The Ciccio Restaurant Group is the 63rd launch partner for Impossible, which isn't the only fake-meat game in town. The other big player is Beyond Meat, which Tyson Foods, the largest real-meat processor in the United States, has invested in. The Dutch have made great strides in growing meat in a lab, and products like Tofurky have been the punch line for vegan-bashing jokes for years.

What makes Impossible Foods is heme, an iron-containing molecule found in most living things. Too sciency and not delicious-sounding, right?

What you need to know is that wheat protein gives these burgers a good chew, potato protein allows the patty to hold together and hold water, coconut oil (minus the coconut flavor) provides the fat and heme gives it the minerally, beefy flavor. Impossible Burgers contain soy and wheat (sorry, gluten-free-ers) as well as a whole bunch of vitamin supplements (C, B1, Niacin, B6, B2, B12). The gluten is why the burger is not offered at Fresh Kitchen, a gluten-free establishment.

"I have two kids," Gigante said while we waited for our cheese to melt. "My son, Ciro, who is 9, doesn't like vegetables. My wife was like, no way. I made him one of these and he loved it and asked for another. Then I told him it was entirely made of plants and that no animals had to die. And he got it."

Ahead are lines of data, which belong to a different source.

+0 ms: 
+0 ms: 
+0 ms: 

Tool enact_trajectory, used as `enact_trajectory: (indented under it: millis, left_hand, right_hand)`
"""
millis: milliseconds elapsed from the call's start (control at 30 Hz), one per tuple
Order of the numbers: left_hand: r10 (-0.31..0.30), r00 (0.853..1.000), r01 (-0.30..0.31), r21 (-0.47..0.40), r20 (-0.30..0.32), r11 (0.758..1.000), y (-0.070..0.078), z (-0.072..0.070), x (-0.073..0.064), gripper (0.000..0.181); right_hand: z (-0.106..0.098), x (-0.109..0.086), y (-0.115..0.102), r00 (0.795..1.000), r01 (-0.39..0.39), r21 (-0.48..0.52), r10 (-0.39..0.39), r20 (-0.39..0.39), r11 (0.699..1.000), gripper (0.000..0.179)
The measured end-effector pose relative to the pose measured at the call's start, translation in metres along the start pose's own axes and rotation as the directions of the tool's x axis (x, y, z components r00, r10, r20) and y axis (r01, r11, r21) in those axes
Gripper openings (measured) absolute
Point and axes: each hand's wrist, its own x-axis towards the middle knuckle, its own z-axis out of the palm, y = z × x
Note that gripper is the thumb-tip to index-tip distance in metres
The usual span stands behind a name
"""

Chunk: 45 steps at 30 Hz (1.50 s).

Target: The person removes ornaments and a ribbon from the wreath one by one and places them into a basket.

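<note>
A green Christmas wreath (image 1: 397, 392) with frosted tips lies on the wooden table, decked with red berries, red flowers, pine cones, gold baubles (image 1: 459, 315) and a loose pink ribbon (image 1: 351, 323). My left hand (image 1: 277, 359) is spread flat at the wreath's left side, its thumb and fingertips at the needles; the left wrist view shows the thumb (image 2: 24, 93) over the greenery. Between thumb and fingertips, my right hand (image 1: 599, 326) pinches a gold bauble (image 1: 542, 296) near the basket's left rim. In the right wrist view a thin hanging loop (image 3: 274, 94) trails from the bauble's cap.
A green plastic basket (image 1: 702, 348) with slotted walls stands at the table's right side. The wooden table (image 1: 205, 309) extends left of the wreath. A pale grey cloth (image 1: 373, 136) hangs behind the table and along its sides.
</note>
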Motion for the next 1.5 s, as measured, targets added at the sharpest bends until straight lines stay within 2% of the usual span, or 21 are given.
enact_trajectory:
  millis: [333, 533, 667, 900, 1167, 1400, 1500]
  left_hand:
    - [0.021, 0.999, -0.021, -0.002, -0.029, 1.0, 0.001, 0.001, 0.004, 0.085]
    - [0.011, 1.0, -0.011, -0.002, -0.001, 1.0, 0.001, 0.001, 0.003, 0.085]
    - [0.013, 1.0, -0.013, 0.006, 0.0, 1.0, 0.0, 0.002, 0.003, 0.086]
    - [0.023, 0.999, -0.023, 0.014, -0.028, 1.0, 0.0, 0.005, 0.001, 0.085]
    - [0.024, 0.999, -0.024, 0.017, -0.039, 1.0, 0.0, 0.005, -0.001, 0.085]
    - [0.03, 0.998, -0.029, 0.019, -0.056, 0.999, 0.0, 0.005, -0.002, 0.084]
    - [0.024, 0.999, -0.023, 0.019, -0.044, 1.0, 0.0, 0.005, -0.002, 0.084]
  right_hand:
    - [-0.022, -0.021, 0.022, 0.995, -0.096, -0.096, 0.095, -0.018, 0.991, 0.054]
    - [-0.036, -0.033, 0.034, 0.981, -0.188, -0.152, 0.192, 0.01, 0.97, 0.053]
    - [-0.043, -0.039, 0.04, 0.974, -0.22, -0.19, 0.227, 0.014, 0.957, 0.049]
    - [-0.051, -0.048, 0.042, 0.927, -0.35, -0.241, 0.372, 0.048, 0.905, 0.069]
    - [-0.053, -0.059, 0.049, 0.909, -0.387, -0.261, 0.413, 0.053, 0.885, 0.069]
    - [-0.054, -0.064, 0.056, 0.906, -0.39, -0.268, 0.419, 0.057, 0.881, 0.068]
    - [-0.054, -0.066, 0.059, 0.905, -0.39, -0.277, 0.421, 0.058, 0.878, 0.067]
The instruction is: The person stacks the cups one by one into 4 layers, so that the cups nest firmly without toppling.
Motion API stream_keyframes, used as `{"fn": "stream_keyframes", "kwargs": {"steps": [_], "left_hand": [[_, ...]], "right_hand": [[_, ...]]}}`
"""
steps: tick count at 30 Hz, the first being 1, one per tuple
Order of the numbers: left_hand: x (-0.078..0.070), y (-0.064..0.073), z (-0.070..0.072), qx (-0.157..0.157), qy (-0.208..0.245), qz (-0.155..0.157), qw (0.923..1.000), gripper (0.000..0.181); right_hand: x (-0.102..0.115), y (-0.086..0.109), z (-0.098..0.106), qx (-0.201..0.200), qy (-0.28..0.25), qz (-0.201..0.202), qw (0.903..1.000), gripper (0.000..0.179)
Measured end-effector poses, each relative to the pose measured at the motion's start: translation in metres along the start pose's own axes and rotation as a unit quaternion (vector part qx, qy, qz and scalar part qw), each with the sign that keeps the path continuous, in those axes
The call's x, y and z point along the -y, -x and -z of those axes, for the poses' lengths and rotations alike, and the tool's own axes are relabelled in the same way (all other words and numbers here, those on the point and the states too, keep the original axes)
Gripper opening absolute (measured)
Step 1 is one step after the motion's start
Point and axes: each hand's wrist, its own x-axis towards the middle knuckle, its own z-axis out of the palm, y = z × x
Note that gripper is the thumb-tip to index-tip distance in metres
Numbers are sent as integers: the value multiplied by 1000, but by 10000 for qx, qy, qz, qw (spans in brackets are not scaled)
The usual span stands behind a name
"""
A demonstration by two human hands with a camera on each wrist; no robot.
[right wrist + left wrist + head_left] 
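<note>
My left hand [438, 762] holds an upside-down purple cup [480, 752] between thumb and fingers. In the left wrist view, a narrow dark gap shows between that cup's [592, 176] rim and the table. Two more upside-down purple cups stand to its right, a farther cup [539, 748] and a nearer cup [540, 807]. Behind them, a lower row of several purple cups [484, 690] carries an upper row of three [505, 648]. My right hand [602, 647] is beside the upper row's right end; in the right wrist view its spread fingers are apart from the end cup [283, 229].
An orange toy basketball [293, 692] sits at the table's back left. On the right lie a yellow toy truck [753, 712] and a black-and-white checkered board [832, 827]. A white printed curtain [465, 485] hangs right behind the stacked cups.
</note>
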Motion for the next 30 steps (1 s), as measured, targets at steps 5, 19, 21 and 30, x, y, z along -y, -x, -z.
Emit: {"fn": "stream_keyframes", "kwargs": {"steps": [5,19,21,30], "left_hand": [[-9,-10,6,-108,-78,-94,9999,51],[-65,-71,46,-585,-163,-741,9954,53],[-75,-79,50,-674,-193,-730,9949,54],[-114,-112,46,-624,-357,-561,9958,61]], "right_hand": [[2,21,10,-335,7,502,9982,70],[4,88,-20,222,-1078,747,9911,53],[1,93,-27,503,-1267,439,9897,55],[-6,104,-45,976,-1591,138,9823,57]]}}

Ciccio is banking on a lot of people getting it. It is hoping to sell 3,000 to 5,000 pounds of the product per month. With a production facility in New Jersey and another in Oakland, Calif., Impossible Foods is increasing production from 300,000 pounds a month to 1 million. With a projected 9 billion people on the planet by 2050 and the market for animal proteins skyrocketing in countries with growing middle classes, nothing is Impossible.